Protocol: ECOG – EAY131-Z1M
Please Note: Below is brief eligibility, for full eligibility requirement’s, please contact GHCI Research Department at (810) 762-8181, (810) 762-8079 and/or (810) 762-8038. Thank you!
- Patients must fulfill all eligibility criteria MATCH Master Protocol.
- Patients must have mismatch repair deficiency based on one of the following: 1. Mismatch repair testing done in any laboratory under CLIA conditions with IHC for MLH1/MSH2 +/-MSH6 +/-PMS2 OR 2. PCR-based microsatellite testing using a validated assay done in any laboratory under CLIA conditions OR 3. A MATCH designated laboratory determination of MMR status by DNA sequencing.
- Patients must have LAG-3 expression at ≥1%.
- Patients with active melanoma are ineligible.
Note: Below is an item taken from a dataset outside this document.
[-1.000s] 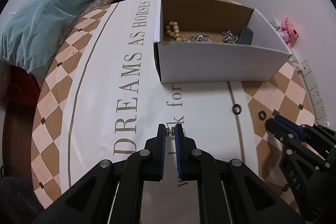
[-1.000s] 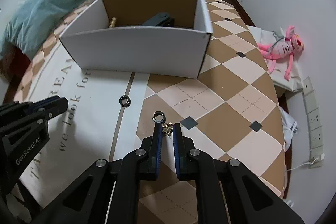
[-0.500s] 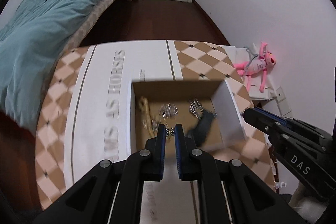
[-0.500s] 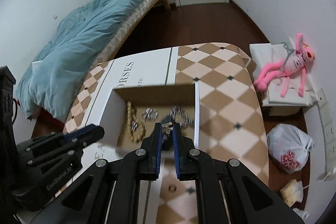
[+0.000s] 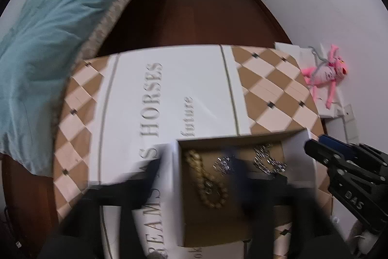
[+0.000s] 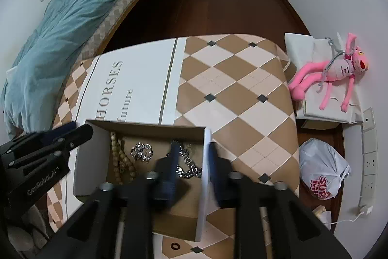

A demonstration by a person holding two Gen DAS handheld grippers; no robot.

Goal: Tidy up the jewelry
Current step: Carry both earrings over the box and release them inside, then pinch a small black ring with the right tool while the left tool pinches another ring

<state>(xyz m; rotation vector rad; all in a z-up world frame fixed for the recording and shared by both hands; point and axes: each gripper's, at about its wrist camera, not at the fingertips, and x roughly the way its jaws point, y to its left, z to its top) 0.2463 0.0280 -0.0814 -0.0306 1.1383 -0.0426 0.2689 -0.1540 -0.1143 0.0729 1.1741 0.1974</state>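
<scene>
A white cardboard box (image 6: 203, 176) stands on the patterned table, seen from above. It holds a gold bead bracelet (image 5: 206, 183), a small silver piece (image 6: 141, 152) and a silver chain (image 6: 189, 166). My left gripper (image 5: 198, 176) is blurred, with its fingers spread wide over the box. My right gripper (image 6: 192, 162) is open, its fingers (image 6: 173, 157) on either side of the box's right wall. Neither holds anything that I can see. A dark ring (image 6: 175, 246) lies on the table in front of the box.
The table (image 6: 230, 89) has a white runner with lettering and brown diamonds. A bed with a teal duvet (image 6: 60, 28) is at the left. A pink plush toy (image 6: 339, 74), a plastic bag (image 6: 322, 174) and wall sockets are at the right.
Both grippers rose from the table and moved over the box. Each was shut on a small earring earlier; both are now open and the earrings are gone from the fingers.
</scene>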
- Patients must have an electrocardiogram (ECG) within 8 weeks prior to treatment assignment and must have no clinically important abnormalities in rhythm, conduction or morphology of resting ECG (e.g. complete left bundle branch block, third degree heart block).
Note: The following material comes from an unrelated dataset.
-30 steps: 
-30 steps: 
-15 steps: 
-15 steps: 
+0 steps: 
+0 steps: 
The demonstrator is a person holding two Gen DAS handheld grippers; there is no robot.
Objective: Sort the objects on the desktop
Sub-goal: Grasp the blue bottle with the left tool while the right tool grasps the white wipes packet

- Patients must have Troponin T (TnT) or I (TnI) <2 x ULN. Patients with TnT or TnI levels between >1 to 2 x ULN will be allowed to register if repeat levels within 24 hours are ≤ 1 x ULN. If TnT or TnI levels are >1 to 2 x ULN within 24 hours, the patients may undergo a cardiac evaluation and be considered for treatment. When repeat levels within 24 hours are not available, a repeat test should be conducted as soon as possible. If TnT or TnI repeat levels beyond 24 hours are < 2 x ULN, the patient may undergo cardiac evaluation and be considered for treatment.
- Patients must not have known hypersensitivity to nivolumab and BMS-986016 or compounds of similar chemical or biologic composition.
- Patients must not have received growth factors, including but not limited to granulocyte-colony stimulating factor (G-CSF), granulocyte macrophage-colony stimulating factor (GM-CSF), erythropoietin, etc. within 2 weeks of study drug administration. Use of such agents while on study is also prohibited. Prior use of growth factors should be documented in the patient’s medical history.
- Patients must not be on supplemental home oxygen.
- Patients must not have prior treatment with anti-LAG3 inhibitors.
- Patients must not have evidence of interstitial lung disease.
- Patients with a requirement for steroid treatment or other immunosuppressive treatment: Patients will be excluded if they have a condition requiring systemic treatment with either corticosteroids (>10 mg daily prednisone equivalents) within 14 days of study drug administration. Inhaled or topical steroids and adrenal replacement
doses >10 mg daily prednisone equivalents are permitted in the absence of active autoimmune disease.